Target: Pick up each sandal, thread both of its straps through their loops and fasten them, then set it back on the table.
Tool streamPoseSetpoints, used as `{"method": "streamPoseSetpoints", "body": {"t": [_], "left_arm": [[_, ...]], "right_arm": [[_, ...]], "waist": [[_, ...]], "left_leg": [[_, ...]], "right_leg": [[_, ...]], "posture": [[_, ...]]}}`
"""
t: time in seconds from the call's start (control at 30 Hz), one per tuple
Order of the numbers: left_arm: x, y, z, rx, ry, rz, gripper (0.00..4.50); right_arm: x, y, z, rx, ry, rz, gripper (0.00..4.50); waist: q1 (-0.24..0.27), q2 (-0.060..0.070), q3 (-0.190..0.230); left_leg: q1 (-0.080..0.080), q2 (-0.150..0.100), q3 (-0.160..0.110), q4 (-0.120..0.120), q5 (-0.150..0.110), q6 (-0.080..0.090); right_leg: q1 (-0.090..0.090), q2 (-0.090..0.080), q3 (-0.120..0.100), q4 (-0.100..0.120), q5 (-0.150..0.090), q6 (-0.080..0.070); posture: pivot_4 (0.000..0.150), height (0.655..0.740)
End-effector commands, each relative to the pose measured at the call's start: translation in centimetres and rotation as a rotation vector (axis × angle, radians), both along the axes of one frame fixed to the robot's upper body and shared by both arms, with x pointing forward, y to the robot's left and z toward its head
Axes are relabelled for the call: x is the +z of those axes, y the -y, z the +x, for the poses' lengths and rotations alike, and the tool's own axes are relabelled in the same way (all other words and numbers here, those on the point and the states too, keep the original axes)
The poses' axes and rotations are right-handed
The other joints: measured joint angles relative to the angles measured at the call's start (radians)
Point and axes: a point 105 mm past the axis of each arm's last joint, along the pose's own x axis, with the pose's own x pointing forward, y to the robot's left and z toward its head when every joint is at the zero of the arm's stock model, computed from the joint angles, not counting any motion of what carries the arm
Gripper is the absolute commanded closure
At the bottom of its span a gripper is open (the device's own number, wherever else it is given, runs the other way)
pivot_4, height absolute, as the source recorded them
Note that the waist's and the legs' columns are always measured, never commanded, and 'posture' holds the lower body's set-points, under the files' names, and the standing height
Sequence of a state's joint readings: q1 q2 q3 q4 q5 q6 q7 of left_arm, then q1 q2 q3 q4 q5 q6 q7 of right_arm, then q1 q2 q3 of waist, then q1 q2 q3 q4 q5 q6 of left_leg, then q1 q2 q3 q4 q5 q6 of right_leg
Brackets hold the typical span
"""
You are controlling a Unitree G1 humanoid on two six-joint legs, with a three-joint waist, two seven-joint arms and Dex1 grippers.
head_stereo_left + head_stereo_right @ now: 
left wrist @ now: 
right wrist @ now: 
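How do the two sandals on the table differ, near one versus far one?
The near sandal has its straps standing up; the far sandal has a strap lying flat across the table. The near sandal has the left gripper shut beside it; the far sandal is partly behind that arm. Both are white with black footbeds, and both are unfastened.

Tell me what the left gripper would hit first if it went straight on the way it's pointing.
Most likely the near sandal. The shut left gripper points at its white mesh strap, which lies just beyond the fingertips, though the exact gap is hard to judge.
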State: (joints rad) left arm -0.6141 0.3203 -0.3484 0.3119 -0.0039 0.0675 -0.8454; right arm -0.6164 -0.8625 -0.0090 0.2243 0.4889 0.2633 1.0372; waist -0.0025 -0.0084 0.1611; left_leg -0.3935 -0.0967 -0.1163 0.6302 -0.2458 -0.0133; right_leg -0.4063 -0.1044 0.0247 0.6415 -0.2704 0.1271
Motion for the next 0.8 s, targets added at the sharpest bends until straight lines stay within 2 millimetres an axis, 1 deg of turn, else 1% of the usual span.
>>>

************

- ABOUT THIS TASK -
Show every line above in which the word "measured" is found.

- PROBLEM SOLUTION -
End-effector commands, each relative to the pose measured at the call's start: translation in centimetres and rotation as a rotation vector (axis × angle, radians), both along the axes of one frame fixed to the robot's upper body and shared by both arms, with x pointing forward, y to the robot's left and z toward its head
The other joints: measured joint angles relative to the angles measured at the call's start (radians)
Note that the waist's and the legs' columns are always measured, never commanded, and 'posture' holds the lower body's set-points, under the files' names, and the standing height

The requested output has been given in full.